** INSTRUCTIONS FOR THE TASK **
Up to and including the line holding "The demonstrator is", write out the data exactly from its first line, but not the pictures.

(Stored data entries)
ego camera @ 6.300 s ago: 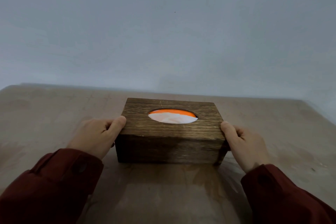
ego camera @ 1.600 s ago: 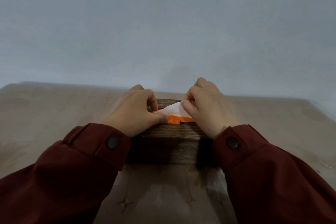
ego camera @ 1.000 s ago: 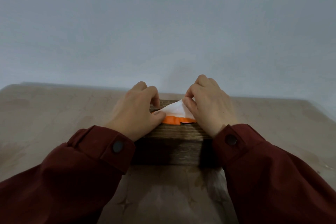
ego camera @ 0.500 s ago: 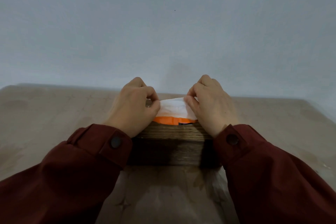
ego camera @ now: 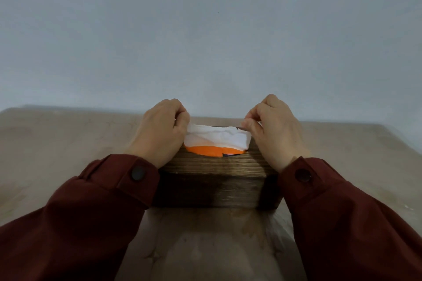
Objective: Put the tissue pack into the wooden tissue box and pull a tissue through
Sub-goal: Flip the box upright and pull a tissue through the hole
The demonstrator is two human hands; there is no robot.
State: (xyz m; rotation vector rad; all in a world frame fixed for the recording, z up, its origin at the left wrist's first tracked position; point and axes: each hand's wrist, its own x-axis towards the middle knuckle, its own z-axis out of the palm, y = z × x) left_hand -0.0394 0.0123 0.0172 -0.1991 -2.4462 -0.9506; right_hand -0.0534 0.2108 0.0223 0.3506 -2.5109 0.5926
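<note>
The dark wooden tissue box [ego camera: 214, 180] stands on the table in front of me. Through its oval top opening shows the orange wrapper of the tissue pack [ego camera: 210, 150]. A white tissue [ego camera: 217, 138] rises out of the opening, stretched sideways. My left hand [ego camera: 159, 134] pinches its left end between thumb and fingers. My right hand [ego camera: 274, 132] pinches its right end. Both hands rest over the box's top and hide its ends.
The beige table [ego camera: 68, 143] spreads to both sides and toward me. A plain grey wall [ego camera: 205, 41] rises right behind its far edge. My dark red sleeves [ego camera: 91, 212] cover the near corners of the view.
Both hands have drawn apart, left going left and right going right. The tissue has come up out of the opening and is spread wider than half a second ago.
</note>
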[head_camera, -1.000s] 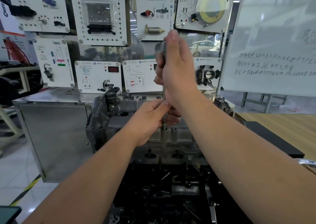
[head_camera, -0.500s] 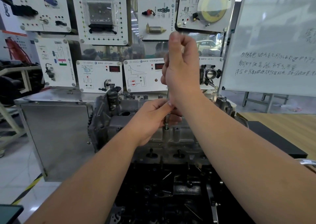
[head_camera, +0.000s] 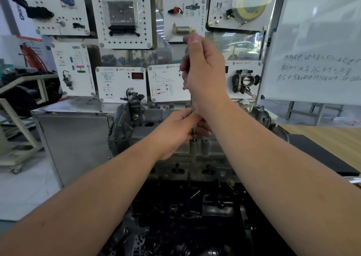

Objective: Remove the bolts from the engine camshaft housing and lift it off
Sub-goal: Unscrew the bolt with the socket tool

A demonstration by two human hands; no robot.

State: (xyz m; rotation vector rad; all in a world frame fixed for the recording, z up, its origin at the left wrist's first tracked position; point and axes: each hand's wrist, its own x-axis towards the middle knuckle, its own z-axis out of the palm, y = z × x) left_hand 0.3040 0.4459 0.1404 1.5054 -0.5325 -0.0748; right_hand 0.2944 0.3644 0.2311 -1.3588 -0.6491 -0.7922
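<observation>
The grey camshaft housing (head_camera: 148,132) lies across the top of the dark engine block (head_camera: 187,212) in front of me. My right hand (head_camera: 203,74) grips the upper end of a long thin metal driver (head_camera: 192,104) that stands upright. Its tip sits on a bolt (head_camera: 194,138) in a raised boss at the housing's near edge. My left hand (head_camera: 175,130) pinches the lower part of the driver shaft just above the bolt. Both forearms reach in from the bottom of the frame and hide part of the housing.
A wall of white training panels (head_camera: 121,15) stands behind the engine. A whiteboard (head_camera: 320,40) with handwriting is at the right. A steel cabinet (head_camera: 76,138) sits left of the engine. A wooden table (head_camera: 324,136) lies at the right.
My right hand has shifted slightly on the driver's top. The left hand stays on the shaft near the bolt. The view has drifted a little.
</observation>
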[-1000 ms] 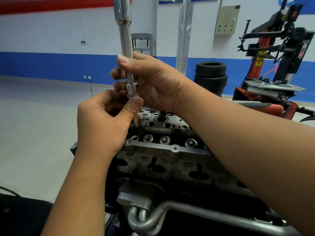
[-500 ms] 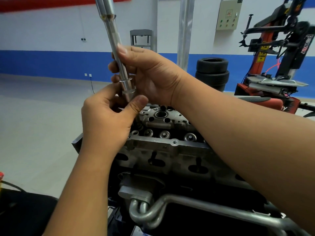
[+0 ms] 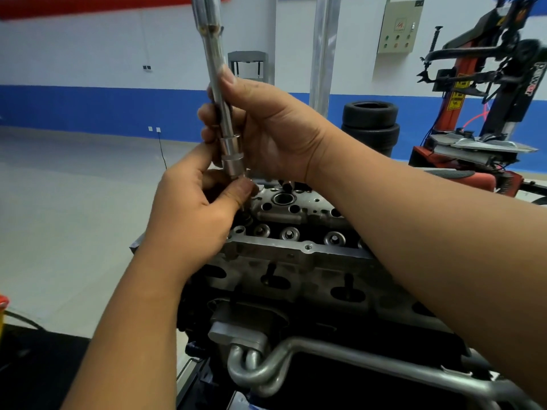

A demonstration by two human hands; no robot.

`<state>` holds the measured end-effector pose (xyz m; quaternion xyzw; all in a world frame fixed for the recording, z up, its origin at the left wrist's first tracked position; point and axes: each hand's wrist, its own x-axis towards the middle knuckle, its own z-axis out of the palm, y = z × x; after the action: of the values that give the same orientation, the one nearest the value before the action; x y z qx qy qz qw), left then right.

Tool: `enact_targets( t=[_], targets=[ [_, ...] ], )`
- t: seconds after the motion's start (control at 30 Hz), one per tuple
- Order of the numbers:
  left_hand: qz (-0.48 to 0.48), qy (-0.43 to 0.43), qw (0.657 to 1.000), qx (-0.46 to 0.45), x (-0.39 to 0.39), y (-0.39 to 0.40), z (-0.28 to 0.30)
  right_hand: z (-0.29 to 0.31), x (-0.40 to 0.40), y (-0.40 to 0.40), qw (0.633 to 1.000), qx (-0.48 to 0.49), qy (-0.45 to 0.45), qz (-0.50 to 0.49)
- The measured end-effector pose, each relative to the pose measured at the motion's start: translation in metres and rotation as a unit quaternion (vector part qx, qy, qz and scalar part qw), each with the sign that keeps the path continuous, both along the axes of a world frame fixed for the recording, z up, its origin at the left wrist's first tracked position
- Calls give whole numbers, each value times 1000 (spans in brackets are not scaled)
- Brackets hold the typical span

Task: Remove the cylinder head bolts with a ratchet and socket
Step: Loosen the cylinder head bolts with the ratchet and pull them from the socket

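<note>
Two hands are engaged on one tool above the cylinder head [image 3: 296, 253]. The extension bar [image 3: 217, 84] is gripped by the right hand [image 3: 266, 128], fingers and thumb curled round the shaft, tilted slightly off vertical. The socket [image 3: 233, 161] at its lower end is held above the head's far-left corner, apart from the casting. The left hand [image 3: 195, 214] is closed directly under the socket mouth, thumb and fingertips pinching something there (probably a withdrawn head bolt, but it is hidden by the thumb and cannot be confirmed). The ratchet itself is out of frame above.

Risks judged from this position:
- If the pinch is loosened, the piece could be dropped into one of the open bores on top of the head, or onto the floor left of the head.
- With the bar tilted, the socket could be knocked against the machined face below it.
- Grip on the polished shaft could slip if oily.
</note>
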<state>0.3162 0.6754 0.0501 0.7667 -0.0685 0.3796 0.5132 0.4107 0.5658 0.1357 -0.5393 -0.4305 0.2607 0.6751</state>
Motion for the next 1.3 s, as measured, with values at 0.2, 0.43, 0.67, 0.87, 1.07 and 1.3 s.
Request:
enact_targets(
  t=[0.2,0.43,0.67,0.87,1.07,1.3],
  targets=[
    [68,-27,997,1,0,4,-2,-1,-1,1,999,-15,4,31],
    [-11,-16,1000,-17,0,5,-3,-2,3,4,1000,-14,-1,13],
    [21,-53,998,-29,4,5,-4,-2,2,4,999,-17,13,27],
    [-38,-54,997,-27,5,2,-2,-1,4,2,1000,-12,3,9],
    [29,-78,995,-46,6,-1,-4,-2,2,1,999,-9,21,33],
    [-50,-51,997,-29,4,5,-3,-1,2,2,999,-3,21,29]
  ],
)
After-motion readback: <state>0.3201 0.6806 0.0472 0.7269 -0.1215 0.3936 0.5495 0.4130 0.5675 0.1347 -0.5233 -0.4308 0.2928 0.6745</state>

** EXERCISE SOLUTION **
ego camera @ 6.300 s ago: 
ego camera @ 1.600 s ago: 
ego camera @ 1.000 s ago: 
ego camera @ 0.500 s ago: 
ego camera @ now: 
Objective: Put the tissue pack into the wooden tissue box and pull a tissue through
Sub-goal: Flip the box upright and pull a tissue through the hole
The demonstrator is two human hands; there is no robot.

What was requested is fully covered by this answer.